_Directions for this task_: All lines from the opening of the data to the line containing "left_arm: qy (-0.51" must be returned unchanged, and only those lines.

_Data provided_:
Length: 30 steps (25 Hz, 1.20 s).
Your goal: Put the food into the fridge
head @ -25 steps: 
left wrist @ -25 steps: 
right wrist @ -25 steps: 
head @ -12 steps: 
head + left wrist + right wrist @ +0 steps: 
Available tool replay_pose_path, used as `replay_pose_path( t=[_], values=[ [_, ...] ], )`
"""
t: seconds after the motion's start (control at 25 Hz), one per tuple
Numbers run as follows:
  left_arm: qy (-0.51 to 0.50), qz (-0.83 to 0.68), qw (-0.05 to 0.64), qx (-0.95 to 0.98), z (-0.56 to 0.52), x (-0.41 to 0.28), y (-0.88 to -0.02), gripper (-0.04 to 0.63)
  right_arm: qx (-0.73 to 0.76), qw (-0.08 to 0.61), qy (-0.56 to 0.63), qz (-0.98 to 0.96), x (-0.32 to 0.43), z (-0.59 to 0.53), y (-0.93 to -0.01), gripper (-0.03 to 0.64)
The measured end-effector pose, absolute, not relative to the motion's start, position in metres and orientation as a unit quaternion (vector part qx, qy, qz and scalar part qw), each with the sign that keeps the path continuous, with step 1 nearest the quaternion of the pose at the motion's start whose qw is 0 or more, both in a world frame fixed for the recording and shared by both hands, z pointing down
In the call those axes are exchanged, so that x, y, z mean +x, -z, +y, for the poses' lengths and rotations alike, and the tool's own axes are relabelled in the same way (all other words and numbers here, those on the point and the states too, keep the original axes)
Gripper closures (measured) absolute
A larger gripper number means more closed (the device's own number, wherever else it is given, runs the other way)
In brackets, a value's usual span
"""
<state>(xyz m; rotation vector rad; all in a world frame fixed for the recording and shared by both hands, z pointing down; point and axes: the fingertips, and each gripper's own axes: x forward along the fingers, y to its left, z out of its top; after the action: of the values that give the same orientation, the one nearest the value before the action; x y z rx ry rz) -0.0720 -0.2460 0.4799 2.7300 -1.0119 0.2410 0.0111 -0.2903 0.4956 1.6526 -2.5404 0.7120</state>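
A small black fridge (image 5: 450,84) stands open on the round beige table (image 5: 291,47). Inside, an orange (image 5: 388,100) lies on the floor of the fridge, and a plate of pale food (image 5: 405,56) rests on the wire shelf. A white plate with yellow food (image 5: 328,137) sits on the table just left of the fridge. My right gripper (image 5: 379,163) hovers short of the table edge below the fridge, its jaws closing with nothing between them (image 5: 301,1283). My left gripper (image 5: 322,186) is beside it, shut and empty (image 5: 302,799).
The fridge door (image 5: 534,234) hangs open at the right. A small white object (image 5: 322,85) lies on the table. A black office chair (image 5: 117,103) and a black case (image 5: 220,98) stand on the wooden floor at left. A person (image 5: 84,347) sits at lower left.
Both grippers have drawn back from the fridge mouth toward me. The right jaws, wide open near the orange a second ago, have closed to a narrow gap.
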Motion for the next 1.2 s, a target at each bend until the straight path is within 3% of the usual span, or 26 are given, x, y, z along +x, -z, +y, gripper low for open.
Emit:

_Solution for this task_:
Length: 30 steps (25 Hz, 1.20 s).
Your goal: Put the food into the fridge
head @ -25 steps: 
left wrist @ -25 steps: 
right wrist @ -25 steps: 
head @ -12 steps: 
head + left wrist + right wrist @ +0 steps: 
Available tool replay_pose_path, used as `replay_pose_path( t=[_], values=[ [_, ...] ], )`
"""
t: seconds after the motion's start (control at 25 Hz), one per tuple
Numbers run as follows:
  left_arm: qy (-0.51 to 0.50), qz (-0.83 to 0.68), qw (-0.05 to 0.64), qx (-0.95 to 0.98), z (-0.56 to 0.52), x (-0.41 to 0.28), y (-0.88 to -0.02), gripper (-0.04 to 0.63)

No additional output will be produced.